-- Activity --
A full, exact copy of the listing is needed, with images omitted.

+-------+

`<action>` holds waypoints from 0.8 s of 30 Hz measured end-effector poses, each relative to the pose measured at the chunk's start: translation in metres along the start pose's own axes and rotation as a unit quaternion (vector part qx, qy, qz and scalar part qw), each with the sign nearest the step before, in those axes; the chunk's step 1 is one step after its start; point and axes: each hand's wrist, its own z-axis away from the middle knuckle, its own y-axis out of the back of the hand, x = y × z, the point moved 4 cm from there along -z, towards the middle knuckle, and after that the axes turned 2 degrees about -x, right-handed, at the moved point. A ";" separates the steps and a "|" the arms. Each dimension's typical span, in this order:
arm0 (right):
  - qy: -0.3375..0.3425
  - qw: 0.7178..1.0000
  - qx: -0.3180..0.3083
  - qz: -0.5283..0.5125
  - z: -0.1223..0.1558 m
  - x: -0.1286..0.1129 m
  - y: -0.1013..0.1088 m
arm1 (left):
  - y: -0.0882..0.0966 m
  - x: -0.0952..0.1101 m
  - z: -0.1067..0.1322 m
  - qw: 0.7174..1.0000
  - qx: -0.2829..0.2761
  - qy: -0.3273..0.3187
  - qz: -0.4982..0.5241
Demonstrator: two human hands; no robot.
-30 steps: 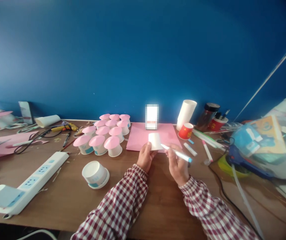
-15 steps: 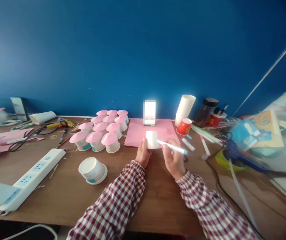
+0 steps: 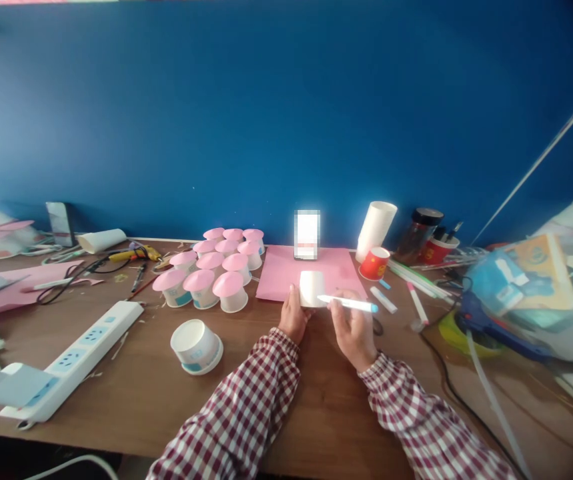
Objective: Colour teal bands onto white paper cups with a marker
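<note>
My left hand (image 3: 295, 318) is closed around the lower left side of a small white paper cup (image 3: 312, 289), held above the front edge of a pink paper sheet (image 3: 276, 275). Between the fingers of my right hand (image 3: 355, 330) is a white marker pen (image 3: 349, 304) with a light blue end. Its tip points left and lies at or very near the cup's side; I cannot tell whether it touches. To the left stand several upside-down cups with pink cone tops (image 3: 230, 285). An upturned white cup (image 3: 196, 345) without a pink top sits nearer to me.
A white power strip (image 3: 83, 357) lies at the left. Behind the sheet stands a phone (image 3: 307, 235). A cup stack (image 3: 376, 230), a red cup (image 3: 375, 263) and a dark-lidded jar (image 3: 419, 237) stand at the right, near a blue glue gun (image 3: 491, 319) and its cords.
The whole view has shifted, so things appear slightly farther right and lower. Both hands keep their holds; the pen now lies more level, with its tip a little lower against the cup.
</note>
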 end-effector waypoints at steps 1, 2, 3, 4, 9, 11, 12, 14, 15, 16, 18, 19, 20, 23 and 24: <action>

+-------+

-- Reply to the task --
`<action>` holds waypoints from 0.8 s of 30 Hz measured end-effector poses, each relative to the pose measured at the chunk's start: translation in metres along the start pose's own axes and rotation as a unit quaternion (vector part qx, qy, qz and scalar part qw), each with the sign nearest the step before, in those axes; the chunk's step 1 is one step after its start; point and axes: each hand's wrist, its own z-axis away from the middle knuckle, its own y-axis out of the back of the hand, x = y × z, the point moved 4 cm from there along -z, towards the middle knuckle, and after that the axes turned 2 degrees about -x, right-handed, at the moved point. A ";" separates the steps and a "|" the arms. Each dimension's typical span, in this order:
arm0 (right):
  - qy: -0.3375..0.3425
  - qw: 0.7178..1.0000
  - qx: -0.3180..0.3083
  - qz: -0.5283..0.5125
  - z: -0.1223..0.1558 m
  - x: -0.1286..0.1129 m
  - y: -0.1013..0.1088 m
arm1 (left):
  - y: -0.0882..0.0966 m
  - x: -0.0952..0.1101 m
  - z: -0.1067..0.1322 m
  - qw: 0.7174..1.0000
  - qx: -0.2829..0.2761
  - qy: -0.3273..0.3187
  - qz: -0.4982..0.5241
Demonstrator: two human hands; no robot.
-30 steps: 
-15 steps: 
+0 steps: 
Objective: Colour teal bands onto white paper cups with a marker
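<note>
My left hand (image 3: 295, 318) is closed around the lower left side of a small white paper cup (image 3: 312, 289), held above the front edge of a pink paper sheet (image 3: 276, 275). Between the fingers of my right hand (image 3: 355, 330) is a white marker pen (image 3: 349, 304) with a light blue end. Its tip points left and lies at or very near the cup's side; I cannot tell whether it touches. To the left stand several upside-down cups with pink cone tops (image 3: 230, 285). An upturned white cup (image 3: 196, 345) without a pink top sits nearer to me.
A white power strip (image 3: 83, 357) lies at the left. Behind the sheet stands a phone (image 3: 307, 235). A cup stack (image 3: 376, 230), a red cup (image 3: 375, 263) and a dark-lidded jar (image 3: 419, 237) stand at the right, near a blue glue gun (image 3: 491, 319) and its cords.
The whole view has shifted, so things appear slightly farther right and lower. Both hands keep their holds; the pen now lies more level, with its tip a little lower against the cup.
</note>
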 end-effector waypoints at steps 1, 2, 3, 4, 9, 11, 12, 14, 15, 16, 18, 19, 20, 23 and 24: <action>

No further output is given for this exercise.